Would you print the records below without changing anything?
_ _ _ _ _
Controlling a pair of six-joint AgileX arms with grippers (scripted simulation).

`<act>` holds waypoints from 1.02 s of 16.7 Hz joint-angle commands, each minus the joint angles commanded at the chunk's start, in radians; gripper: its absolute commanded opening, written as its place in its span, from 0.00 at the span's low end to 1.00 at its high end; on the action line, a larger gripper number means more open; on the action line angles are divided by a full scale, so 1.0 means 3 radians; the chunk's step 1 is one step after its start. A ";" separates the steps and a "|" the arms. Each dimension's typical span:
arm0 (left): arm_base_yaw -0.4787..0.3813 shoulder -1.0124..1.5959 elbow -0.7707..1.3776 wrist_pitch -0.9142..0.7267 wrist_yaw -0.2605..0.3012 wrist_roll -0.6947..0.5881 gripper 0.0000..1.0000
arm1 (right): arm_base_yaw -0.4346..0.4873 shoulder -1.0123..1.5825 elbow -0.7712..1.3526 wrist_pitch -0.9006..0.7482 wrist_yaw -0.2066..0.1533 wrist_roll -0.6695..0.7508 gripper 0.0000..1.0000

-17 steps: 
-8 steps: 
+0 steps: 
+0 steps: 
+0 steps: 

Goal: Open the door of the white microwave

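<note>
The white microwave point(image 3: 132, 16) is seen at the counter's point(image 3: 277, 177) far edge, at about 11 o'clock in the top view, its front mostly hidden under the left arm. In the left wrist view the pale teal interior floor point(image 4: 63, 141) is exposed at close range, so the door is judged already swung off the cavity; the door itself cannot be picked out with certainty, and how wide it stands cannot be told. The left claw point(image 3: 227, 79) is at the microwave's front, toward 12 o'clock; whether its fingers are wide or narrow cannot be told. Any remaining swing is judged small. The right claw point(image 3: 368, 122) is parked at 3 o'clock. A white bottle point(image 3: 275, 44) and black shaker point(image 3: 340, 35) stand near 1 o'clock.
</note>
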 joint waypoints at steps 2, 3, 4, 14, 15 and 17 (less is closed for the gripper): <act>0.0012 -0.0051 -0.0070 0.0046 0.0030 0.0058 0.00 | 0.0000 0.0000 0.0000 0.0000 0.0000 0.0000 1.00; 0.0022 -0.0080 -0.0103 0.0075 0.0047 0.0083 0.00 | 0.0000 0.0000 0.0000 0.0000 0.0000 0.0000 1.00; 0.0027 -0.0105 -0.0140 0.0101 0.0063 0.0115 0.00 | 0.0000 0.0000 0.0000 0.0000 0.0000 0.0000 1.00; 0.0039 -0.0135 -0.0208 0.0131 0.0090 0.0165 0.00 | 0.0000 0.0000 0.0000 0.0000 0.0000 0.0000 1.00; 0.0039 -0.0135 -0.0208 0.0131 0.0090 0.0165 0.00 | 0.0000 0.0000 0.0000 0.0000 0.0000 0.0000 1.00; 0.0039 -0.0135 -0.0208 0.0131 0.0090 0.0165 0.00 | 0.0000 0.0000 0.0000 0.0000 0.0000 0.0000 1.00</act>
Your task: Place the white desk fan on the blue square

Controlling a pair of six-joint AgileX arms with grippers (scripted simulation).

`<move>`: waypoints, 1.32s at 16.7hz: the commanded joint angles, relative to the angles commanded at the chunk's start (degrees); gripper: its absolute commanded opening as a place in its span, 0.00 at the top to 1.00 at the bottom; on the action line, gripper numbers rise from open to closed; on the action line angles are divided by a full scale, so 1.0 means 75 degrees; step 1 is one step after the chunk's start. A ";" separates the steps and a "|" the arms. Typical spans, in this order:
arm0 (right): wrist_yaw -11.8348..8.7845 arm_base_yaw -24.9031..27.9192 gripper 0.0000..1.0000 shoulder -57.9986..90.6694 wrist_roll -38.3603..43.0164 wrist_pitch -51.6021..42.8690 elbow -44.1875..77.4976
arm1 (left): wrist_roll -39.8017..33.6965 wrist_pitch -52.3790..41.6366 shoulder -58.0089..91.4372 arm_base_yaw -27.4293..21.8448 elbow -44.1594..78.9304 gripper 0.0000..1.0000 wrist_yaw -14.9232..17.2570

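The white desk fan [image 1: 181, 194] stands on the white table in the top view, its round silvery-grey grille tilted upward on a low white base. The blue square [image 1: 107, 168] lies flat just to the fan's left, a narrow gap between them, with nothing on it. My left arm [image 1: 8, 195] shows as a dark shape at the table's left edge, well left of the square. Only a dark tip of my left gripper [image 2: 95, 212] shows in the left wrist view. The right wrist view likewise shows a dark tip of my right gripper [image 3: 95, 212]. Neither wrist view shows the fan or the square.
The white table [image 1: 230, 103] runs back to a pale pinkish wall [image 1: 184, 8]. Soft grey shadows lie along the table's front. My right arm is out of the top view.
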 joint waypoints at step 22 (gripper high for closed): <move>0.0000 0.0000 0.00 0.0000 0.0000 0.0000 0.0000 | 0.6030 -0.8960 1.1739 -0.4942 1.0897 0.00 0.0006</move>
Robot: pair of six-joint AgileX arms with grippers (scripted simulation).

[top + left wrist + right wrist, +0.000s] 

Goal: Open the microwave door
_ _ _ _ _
### RESPONSE TO THIS EXERCISE
Controlling a pair of six-joint AgileX arms with grippers (scripted simulation).

`<act>` holds waypoints from 1.02 s of 16.7 Hz joint-angle commands, each minus the joint angles commanded at the chunk's start, in radians; gripper: its absolute commanded opening, written as its place in its span, from 0.00 at the span's low end to 1.00 at its high end; on the action line, a larger gripper number means more open; on the action line angles are divided by a full scale, so 1.0 means 3 radians; the chunk's step 1 is one step after its start. A ";" separates the steps and a "|" the arms. Each dimension's typical span:
arm0 (left): arm_base_yaw -0.4787..0.3813 shoulder -1.0124..1.5959 elbow -0.7707..1.3776 wrist_pitch -0.9142..0.7267 wrist_yaw -0.2605..0.3012 wrist_roll -0.6947..0.5881 gripper 0.0000..1.0000
arm1 (right): arm_base_yaw -0.4346..0.4873 shoulder -1.0123..1.5825 elbow -0.7712..1.3526 wrist_pitch -0.9006..0.7482 wrist_yaw -0.2066..0.1533 wrist_roll -0.6695..0.7508 gripper 0.0000..1.0000

-17 steps: 
-8 steps: 
+0 steps: 
+0 steps: 
+0 steps: 

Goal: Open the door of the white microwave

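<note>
The white microwave point(image 3: 132, 16) is seen at the counter's point(image 3: 277, 177) far edge, at about 11 o'clock in the top view, its front mostly hidden under the left arm. In the left wrist view the pale teal interior floor point(image 4: 63, 141) is exposed at close range, so the door is judged already swung off the cavity; the door itself cannot be picked out with certainty, and how wide it stands cannot be told. The left claw point(image 3: 227, 79) is at the microwave's front, toward 12 o'clock; whether its fingers are wide or narrow cannot be told. Any remaining swing is judged small. The right claw point(image 3: 368, 122) is parked at 3 o'clock. A white bottle point(image 3: 275, 44) and black shaker point(image 3: 340, 35) stand near 1 o'clock.
</note>
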 joint waypoints at steps 2, 3, 4, 14, 15 and 17 (less is closed for the gripper): <act>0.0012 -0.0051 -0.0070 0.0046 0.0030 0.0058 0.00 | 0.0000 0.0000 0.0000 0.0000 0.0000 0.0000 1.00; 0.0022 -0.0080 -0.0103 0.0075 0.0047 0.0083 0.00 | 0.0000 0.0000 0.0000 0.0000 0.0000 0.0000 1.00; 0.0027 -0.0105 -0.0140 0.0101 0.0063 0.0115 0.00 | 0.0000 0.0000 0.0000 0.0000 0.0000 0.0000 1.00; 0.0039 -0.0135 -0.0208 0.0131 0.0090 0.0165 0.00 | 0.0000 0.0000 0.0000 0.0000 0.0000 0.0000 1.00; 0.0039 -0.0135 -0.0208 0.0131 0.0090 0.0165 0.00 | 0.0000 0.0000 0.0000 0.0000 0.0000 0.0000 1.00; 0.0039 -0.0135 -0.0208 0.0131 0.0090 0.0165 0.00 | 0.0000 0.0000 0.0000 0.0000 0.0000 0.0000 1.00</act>
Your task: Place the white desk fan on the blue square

Controlling a pair of six-joint AgileX arms with grippers (scripted simulation).

`<move>`: waypoints, 1.32s at 16.7hz: the commanded joint angles, relative to the angles commanded at the chunk's start (degrees); gripper: its absolute commanded opening as a place in its span, 0.00 at the top to 1.00 at the bottom; on the action line, gripper numbers rise from open to closed; on the action line angles are divided by a full scale, so 1.0 means 75 degrees; step 1 is one step after the chunk's start. A ";" separates the steps and a "|" the arms. Typical spans, in this order:
arm0 (right): wrist_yaw -11.8348..8.7845 arm_base_yaw -24.9031..27.9192 gripper 0.0000..1.0000 shoulder -57.9986..90.6694 wrist_roll -38.3603..43.0164 wrist_pitch -51.6021..42.8690 elbow -44.1875..77.4976
arm1 (left): wrist_roll -39.8017..33.6965 wrist_pitch -52.3790..41.6366 shoulder -58.0089..91.4372 arm_base_yaw -27.4293..21.8448 elbow -44.1594..78.9304 gripper 0.0000..1.0000 wrist_yaw -14.9232..17.2570

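The white desk fan [image 1: 181, 194] stands on the white table in the top view, its round silvery-grey grille tilted upward on a low white base. The blue square [image 1: 107, 168] lies flat just to the fan's left, a narrow gap between them, with nothing on it. My left arm [image 1: 8, 195] shows as a dark shape at the table's left edge, well left of the square. Only a dark tip of my left gripper [image 2: 95, 212] shows in the left wrist view. The right wrist view likewise shows a dark tip of my right gripper [image 3: 95, 212]. Neither wrist view shows the fan or the square.
The white table [image 1: 230, 103] runs back to a pale pinkish wall [image 1: 184, 8]. Soft grey shadows lie along the table's front. My right arm is out of the top view.
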 joint waypoints at step 22 (gripper high for closed): <move>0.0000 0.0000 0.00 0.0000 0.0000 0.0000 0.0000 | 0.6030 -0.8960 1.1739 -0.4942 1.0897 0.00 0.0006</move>
Robot: pair of six-joint AgileX arms with grippers (scripted simulation).

[top + left wrist + right wrist, +0.000s] 

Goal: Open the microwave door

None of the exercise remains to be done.